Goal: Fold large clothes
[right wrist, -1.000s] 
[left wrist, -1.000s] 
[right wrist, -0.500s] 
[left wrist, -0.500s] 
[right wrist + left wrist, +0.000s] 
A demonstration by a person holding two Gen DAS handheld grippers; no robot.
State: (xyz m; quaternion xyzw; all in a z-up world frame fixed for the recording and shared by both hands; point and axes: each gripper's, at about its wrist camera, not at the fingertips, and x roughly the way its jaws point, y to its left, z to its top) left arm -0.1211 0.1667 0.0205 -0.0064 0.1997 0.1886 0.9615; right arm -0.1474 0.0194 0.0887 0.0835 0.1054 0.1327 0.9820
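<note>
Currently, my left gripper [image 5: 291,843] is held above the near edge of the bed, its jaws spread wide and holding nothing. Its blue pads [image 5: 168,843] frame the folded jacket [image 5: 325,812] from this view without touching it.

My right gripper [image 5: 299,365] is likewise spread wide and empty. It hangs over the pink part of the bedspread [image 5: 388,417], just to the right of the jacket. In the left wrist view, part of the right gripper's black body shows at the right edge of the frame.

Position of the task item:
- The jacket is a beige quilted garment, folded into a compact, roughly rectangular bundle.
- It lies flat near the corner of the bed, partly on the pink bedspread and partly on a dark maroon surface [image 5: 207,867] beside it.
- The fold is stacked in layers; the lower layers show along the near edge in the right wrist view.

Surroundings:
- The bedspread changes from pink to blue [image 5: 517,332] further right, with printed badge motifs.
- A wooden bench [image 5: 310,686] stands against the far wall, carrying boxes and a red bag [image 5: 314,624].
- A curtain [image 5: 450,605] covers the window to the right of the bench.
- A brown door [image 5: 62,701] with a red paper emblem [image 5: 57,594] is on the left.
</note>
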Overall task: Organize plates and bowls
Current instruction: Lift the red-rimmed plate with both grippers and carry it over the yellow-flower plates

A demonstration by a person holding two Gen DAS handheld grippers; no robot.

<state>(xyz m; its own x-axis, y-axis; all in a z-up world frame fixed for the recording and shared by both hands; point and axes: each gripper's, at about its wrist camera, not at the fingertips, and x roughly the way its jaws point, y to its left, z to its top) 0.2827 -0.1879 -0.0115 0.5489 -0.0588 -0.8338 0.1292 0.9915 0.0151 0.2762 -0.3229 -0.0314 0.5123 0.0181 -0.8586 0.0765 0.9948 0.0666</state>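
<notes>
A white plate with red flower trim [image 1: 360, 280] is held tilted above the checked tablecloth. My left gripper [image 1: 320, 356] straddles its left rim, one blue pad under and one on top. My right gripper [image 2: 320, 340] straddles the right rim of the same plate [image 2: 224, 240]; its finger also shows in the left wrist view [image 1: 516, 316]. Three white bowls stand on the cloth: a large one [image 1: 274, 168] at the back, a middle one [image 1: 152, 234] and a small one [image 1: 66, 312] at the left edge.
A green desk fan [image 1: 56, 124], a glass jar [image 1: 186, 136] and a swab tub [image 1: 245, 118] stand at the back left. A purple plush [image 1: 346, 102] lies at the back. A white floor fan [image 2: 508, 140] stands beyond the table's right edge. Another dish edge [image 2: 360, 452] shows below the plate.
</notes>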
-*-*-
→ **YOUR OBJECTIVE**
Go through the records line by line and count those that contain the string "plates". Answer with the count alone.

→ **FINAL ANSWER**
2